→ **Exercise directions**
All entries below must be given again word for word.

→ **Supplied records**
·····
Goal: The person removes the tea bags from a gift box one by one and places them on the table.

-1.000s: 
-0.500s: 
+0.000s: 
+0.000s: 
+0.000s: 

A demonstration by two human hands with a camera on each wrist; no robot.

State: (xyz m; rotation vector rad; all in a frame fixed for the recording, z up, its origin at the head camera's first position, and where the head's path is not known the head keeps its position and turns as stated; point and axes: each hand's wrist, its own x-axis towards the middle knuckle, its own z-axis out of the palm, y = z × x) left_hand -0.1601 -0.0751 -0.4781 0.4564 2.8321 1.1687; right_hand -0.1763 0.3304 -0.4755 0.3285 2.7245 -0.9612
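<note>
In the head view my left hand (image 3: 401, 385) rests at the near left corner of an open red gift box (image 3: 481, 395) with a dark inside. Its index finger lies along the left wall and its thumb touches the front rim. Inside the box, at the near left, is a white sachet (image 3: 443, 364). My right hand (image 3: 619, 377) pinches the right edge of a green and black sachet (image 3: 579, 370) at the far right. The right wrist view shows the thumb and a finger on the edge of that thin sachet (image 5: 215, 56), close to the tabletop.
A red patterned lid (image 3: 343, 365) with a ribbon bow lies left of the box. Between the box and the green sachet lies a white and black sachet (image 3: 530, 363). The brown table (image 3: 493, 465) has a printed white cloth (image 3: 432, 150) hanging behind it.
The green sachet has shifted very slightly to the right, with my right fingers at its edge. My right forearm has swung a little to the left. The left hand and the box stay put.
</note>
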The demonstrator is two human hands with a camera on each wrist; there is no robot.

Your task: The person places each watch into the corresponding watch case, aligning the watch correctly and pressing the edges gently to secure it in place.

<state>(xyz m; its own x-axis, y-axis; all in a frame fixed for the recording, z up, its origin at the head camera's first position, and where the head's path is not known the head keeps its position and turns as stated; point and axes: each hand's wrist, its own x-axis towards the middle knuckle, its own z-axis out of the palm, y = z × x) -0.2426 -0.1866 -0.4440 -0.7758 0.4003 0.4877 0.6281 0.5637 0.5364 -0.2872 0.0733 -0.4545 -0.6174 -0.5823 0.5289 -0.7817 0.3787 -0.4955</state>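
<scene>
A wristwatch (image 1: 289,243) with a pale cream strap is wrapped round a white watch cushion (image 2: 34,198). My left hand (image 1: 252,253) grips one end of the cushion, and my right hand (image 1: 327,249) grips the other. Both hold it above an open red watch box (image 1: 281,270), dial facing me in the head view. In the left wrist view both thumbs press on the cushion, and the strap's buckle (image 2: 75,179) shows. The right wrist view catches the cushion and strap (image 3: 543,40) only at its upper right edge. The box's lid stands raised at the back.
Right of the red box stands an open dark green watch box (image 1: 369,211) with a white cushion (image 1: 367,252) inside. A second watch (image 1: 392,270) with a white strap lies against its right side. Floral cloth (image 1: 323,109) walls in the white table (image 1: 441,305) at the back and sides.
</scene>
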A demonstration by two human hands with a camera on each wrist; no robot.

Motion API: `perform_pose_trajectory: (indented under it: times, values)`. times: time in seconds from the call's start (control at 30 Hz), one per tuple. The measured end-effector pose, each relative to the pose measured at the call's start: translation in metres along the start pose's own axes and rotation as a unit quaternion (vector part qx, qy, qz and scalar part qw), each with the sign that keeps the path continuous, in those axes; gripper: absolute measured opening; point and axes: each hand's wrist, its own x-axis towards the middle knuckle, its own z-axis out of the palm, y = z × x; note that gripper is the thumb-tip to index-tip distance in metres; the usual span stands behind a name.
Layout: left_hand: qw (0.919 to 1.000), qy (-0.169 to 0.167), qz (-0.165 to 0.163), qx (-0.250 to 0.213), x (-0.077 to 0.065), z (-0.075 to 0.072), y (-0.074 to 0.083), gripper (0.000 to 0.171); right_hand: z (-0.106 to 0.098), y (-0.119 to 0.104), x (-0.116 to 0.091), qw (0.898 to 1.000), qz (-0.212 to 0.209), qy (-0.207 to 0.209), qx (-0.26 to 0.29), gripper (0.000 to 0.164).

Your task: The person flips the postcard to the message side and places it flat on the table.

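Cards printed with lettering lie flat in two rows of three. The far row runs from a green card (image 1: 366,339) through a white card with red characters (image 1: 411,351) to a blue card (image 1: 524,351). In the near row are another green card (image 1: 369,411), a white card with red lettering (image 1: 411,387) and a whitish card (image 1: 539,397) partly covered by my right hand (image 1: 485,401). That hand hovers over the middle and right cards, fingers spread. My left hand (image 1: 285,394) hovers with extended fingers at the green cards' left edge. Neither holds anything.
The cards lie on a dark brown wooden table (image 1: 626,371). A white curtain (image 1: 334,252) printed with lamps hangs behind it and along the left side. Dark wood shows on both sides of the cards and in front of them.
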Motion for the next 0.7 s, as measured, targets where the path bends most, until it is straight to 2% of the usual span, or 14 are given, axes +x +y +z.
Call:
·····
→ **Exercise output**
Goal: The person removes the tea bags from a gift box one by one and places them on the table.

-1.000s: 
-0.500s: 
+0.000s: 
+0.000s: 
+0.000s: 

A demonstration by two human hands with a camera on each wrist; no robot.

State: (xyz m; rotation vector rad; all in a frame fixed for the recording, z up, its origin at the head camera's first position, and where the head's path is not known the head keeps its position and turns as stated; point and axes: each hand's wrist, its own x-axis towards the middle knuckle, its own z-axis out of the palm, y = z × x) left_hand -0.1601 -0.0751 -0.4781 0.4564 2.8321 1.1687; right_hand -0.1763 0.3304 -0.4755 0.3285 2.7245 -0.9612
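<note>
In the head view my left hand (image 3: 401, 385) rests at the near left corner of an open red gift box (image 3: 481, 395) with a dark inside. Its index finger lies along the left wall and its thumb touches the front rim. Inside the box, at the near left, is a white sachet (image 3: 443, 364). My right hand (image 3: 619, 377) pinches the right edge of a green and black sachet (image 3: 579, 370) at the far right. The right wrist view shows the thumb and a finger on the edge of that thin sachet (image 5: 215, 56), close to the tabletop.
A red patterned lid (image 3: 343, 365) with a ribbon bow lies left of the box. Between the box and the green sachet lies a white and black sachet (image 3: 530, 363). The brown table (image 3: 493, 465) has a printed white cloth (image 3: 432, 150) hanging behind it.
The green sachet has shifted very slightly to the right, with my right fingers at its edge. My right forearm has swung a little to the left. The left hand and the box stay put.
</note>
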The demonstrator is two human hands with a camera on each wrist; there is no robot.

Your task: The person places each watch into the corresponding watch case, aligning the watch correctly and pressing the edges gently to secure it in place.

<state>(xyz m; its own x-axis, y-axis; all in a frame fixed for the recording, z up, its origin at the head camera's first position, and where the head's path is not known the head keeps its position and turns as stated; point and axes: each hand's wrist, its own x-axis towards the middle knuckle, its own z-axis out of the palm, y = z × x) -0.2426 -0.1866 -0.4440 -0.7758 0.4003 0.4877 0.6281 0.5637 0.5364 -0.2872 0.0733 -0.4545 -0.6174 -0.5823 0.5289 -0.7817 0.3787 -0.4955</state>
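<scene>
A wristwatch (image 1: 289,243) with a pale cream strap is wrapped round a white watch cushion (image 2: 34,198). My left hand (image 1: 252,253) grips one end of the cushion, and my right hand (image 1: 327,249) grips the other. Both hold it above an open red watch box (image 1: 281,270), dial facing me in the head view. In the left wrist view both thumbs press on the cushion, and the strap's buckle (image 2: 75,179) shows. The right wrist view catches the cushion and strap (image 3: 543,40) only at its upper right edge. The box's lid stands raised at the back.
Right of the red box stands an open dark green watch box (image 1: 369,211) with a white cushion (image 1: 367,252) inside. A second watch (image 1: 392,270) with a white strap lies against its right side. Floral cloth (image 1: 323,109) walls in the white table (image 1: 441,305) at the back and sides.
</scene>
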A demonstration by two human hands with a camera on each wrist; no robot.

Motion API: `perform_pose_trajectory: (indented under it: times, values)`. times: time in seconds from the call's start (control at 30 Hz), one per tuple. The measured end-effector pose, each relative to the pose measured at the call's start: translation in metres along the start pose's own axes and rotation as a unit quaternion (vector part qx, qy, qz and scalar part qw), each with the sign that keeps the path continuous, in those axes; gripper: absolute measured opening; point and axes: each hand's wrist, its own x-axis towards the middle knuckle, its own z-axis out of the palm, y = z × x; note that gripper is the thumb-tip to index-tip distance in metres; the usual span stands behind a name.
Layout: left_hand: qw (0.919 to 1.000), qy (-0.169 to 0.167), qz (-0.165 to 0.163), qx (-0.250 to 0.213), x (-0.077 to 0.065), z (-0.075 to 0.072), y (-0.074 to 0.083), gripper (0.000 to 0.171); right_hand: z (-0.106 to 0.098), y (-0.119 to 0.104), x (-0.116 to 0.091), qw (0.898 to 1.000), qz (-0.212 to 0.209), qy (-0.207 to 0.209), qx (-0.26 to 0.29), gripper (0.000 to 0.164).

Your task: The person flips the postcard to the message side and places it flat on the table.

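Cards printed with lettering lie flat in two rows of three. The far row runs from a green card (image 1: 366,339) through a white card with red characters (image 1: 411,351) to a blue card (image 1: 524,351). In the near row are another green card (image 1: 369,411), a white card with red lettering (image 1: 411,387) and a whitish card (image 1: 539,397) partly covered by my right hand (image 1: 485,401). That hand hovers over the middle and right cards, fingers spread. My left hand (image 1: 285,394) hovers with extended fingers at the green cards' left edge. Neither holds anything.
The cards lie on a dark brown wooden table (image 1: 626,371). A white curtain (image 1: 334,252) printed with lamps hangs behind it and along the left side. Dark wood shows on both sides of the cards and in front of them.
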Motion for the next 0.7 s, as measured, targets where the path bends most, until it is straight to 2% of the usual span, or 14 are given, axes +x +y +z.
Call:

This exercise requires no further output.